Environmental Earth Sciences
- Discipline: Earth sciences
- Language: English
- Edited by: O. Kolditz, Yan Zheng

Publication details
- Former name: Environmental Geology
- History: Since 2009
- Publisher: Springer Science+Business Media
- Frequency: Semimonthly
- Impact factor: 2.8 (2024)

Standard abbreviations
- ISO 4: Environ. Earth Sci.

Indexing
- CODEN: EESNCZ
- ISSN: 1866-6280 (print) 1866-6299 (web)
- LCCN: 2010254001
- OCLC no.: 465491809

Links
- Journal homepage; Online archive;

= Environmental Earth Sciences =

Environmental Earth Sciences is a semimonthly peer-reviewed scientific journal published by Springer Science+Business Media covering "the study of anthropogenically altered interactions within the geosphere and between the geosphere–biosphere". Six article types in 6 topical areas are published, including Groundwater systems, Deep sub-surface reservoirs, Geo-hazards, Geological and water resources engineering, Environmental impact assessment from a geological perspective, and Research tools. The editors-in-chief are Olaf Kolditz (TU Dresden) and Yan Zheng (Southern University of Science and Technology).
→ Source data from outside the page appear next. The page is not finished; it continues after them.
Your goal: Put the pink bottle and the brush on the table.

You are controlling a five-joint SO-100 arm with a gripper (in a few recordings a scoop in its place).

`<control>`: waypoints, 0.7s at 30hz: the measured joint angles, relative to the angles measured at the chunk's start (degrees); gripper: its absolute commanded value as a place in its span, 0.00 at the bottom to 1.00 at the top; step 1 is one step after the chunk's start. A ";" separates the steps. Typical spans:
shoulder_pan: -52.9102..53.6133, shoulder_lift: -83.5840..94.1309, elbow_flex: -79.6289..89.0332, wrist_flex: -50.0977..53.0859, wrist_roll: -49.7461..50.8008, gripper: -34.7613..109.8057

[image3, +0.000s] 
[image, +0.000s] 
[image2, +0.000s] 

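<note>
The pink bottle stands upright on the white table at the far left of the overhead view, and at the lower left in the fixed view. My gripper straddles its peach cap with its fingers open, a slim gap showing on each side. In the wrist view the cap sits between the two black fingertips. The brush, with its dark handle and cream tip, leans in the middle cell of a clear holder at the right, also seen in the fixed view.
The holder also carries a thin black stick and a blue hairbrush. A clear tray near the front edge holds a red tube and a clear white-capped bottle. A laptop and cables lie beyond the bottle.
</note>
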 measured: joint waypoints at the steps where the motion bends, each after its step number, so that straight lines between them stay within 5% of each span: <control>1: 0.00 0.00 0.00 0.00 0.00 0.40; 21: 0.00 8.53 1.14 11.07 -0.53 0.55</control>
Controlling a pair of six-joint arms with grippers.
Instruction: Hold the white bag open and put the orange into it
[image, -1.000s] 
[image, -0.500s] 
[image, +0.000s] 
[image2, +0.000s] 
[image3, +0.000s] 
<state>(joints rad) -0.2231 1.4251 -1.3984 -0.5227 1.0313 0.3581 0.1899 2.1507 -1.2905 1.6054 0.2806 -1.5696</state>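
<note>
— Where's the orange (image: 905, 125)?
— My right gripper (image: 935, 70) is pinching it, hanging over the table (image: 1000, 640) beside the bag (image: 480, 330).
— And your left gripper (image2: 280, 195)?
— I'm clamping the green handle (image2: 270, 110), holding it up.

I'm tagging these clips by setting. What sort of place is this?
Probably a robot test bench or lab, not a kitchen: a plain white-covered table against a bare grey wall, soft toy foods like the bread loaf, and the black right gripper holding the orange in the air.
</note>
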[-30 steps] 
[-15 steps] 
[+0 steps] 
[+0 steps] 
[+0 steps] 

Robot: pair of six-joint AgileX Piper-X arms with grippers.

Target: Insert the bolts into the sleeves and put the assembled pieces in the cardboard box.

==Abstracting and indexing==
The journal is abstracted and indexed by:

- Biological Abstracts
- BIOSIS Previews
- CAB Abstracts
- Current Contents/Agriculture, Biology & Environmental Sciences
- EBSCO databases
- Ei Compendex
- GEOBASE
- International Bibliography of Periodical Literature
- Inspec
- ProQuest databases
- Science Citation Index Expanded
- Scopus

According to the Journal Citation Reports, the journal has a 2024 impact factor of 2.8.